Background: With the aging of the population living with HIV, the absolute risk of cardiovascular disease (CVD) is increasing. There is a need to further facilitate the identification of persons at elevated risk in routine practice.
Methods and results: Prospective information was collected on 32,663 HIV-positive persons from 20 countries in Europe and Australia, who were free of CVD at entry into the Data-collection on Adverse Effects of Anti-HIV Drugs (D:A:D) study. Cox regression models (full and reduced) were developed that predict the risk of a global CVD endpoint. The predictive performance of the D:A:D models were compared with a recent CVD prediction model from the Framingham study, which was assessed recalibrated to the D:A:D dataset. A total of 1010 CVD events occurred during 186,364.5 person-years. The full D:A:D CVD prediction model included age, gender, systolic blood pressure, smoking status, family history of CVD, diabetes, total cholesterol, high-density lipoprotein, CD4 lymphocyte count, cumulative exposure to protease- and nucleoside reverse transcriptase-inhibitors, and current use of abacavir. A reduced model omitted antiretroviral therapies. The D:A:D models statistically significantly predicted risk more accurately than the recalibrated Framingham model (Harrell's c-statistic of 0.791, 0.783 and 0.766 for the D:A:D full, D:A:D reduced, and Framingham models respectively; p < 0.001). The D:A:D models also more accurately predicted five-year CVD-risk for key prognostic subgroups.

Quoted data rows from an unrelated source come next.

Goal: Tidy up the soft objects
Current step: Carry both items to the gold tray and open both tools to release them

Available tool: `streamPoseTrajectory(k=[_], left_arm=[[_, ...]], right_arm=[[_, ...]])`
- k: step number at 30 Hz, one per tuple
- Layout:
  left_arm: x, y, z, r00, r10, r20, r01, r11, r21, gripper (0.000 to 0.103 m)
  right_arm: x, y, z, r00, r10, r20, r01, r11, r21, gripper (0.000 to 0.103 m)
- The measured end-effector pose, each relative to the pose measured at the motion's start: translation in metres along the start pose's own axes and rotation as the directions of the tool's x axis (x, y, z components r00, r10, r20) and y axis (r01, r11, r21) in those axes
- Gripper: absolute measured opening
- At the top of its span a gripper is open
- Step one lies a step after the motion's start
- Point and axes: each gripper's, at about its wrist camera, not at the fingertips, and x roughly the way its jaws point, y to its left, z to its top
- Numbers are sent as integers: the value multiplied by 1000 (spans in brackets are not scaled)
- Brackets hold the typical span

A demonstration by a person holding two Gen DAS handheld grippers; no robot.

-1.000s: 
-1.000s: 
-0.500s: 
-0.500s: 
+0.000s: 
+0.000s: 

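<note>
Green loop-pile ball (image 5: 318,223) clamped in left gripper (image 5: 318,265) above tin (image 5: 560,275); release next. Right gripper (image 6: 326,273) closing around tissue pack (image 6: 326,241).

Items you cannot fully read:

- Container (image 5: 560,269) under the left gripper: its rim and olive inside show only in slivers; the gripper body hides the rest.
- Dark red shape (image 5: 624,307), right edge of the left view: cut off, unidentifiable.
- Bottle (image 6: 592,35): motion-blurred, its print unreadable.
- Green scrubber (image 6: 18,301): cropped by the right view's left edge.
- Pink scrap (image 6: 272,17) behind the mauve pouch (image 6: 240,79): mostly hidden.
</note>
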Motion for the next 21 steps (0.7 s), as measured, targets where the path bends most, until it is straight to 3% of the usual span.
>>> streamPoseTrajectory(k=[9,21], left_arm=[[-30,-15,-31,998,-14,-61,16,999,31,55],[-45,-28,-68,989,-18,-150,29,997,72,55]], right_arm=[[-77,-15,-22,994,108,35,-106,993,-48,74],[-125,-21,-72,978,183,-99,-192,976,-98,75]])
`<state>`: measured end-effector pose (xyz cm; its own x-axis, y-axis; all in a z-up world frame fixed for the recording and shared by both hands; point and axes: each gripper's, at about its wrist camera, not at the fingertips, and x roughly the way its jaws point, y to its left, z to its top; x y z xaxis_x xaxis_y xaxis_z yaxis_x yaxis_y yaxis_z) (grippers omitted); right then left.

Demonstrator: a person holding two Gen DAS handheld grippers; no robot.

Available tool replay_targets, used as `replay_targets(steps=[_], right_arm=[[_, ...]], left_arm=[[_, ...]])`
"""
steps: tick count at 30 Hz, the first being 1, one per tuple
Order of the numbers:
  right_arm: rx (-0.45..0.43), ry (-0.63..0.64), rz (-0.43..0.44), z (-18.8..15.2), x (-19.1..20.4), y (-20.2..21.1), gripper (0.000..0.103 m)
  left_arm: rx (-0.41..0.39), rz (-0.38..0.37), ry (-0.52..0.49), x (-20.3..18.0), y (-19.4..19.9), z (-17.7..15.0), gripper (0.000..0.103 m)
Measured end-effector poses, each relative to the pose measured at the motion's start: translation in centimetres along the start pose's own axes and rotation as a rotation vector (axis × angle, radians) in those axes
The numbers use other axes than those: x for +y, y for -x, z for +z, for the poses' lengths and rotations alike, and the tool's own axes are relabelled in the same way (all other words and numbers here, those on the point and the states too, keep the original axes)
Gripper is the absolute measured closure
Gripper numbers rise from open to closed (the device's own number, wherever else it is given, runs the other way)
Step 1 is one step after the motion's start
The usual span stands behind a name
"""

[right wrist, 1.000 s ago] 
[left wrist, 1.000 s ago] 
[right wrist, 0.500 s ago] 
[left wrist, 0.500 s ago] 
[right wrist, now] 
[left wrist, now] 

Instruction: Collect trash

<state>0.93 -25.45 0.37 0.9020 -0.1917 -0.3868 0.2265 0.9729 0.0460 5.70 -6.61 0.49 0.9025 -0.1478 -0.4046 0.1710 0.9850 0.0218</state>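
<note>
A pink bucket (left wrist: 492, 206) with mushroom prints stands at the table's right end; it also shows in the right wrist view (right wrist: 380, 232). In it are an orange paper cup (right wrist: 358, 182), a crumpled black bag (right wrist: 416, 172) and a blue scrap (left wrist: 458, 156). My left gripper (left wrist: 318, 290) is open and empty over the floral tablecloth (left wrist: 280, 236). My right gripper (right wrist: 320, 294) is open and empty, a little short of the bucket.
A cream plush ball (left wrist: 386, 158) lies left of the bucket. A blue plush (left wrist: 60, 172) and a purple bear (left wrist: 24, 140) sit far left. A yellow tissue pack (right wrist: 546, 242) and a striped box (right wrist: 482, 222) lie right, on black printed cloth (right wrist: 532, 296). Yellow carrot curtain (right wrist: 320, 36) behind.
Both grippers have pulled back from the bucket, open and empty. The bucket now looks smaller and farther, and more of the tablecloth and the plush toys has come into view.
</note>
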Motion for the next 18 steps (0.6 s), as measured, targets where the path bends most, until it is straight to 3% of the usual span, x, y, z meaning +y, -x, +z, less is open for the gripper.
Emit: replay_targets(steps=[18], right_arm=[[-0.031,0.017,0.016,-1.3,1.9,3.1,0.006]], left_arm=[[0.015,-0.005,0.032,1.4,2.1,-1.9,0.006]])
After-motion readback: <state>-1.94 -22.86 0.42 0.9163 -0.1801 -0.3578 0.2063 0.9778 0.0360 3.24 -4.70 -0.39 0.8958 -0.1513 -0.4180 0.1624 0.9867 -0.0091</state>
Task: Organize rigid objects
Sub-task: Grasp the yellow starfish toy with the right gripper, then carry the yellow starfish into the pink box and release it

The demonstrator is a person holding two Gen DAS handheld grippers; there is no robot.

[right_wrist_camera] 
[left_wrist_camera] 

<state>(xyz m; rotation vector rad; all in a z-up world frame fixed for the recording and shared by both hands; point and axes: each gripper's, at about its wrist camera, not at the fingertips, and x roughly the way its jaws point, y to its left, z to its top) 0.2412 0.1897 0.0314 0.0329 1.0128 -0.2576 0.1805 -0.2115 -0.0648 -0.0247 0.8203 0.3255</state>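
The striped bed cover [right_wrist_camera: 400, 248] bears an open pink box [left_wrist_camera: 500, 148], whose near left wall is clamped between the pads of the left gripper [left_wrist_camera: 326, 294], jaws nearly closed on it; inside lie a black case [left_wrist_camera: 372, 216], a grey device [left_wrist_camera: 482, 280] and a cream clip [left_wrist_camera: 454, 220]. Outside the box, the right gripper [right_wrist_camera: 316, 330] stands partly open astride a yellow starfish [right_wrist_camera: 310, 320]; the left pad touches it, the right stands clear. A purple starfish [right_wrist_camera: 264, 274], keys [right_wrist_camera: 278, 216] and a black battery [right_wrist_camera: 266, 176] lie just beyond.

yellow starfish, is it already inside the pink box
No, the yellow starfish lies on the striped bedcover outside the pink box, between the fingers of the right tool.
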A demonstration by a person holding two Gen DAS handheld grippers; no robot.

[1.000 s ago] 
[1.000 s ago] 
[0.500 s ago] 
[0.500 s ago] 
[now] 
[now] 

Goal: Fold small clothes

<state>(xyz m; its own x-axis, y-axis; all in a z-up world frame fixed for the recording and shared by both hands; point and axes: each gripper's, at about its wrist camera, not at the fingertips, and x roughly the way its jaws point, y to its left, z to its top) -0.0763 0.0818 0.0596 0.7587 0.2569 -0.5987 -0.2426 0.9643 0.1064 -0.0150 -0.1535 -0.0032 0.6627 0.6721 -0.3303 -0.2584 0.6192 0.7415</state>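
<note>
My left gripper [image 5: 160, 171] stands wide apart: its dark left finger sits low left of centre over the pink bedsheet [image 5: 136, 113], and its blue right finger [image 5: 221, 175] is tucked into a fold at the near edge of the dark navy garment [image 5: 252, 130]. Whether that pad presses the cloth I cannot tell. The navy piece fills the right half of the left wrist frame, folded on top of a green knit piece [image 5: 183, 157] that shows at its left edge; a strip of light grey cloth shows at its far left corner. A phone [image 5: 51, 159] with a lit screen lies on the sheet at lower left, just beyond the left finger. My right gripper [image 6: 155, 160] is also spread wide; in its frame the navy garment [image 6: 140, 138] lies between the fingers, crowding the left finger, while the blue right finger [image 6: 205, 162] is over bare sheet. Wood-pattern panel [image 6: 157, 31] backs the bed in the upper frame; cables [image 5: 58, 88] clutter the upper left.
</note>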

Conclusions: An updated, easily recalibrated, global CVD-risk equation tailored to HIV-positive persons was developed using routinely collected CVD risk parameters and incorporating markers on immune function (CD4 lymphocyte count), and exposure to antiretroviral therapies. The estimated CVD risk can be used to quantify risk and to guide preventive care.
Keywords: AIDS; CVD risk prediction; HIV; epidemiology.
© The European Society of Cardiology 2015.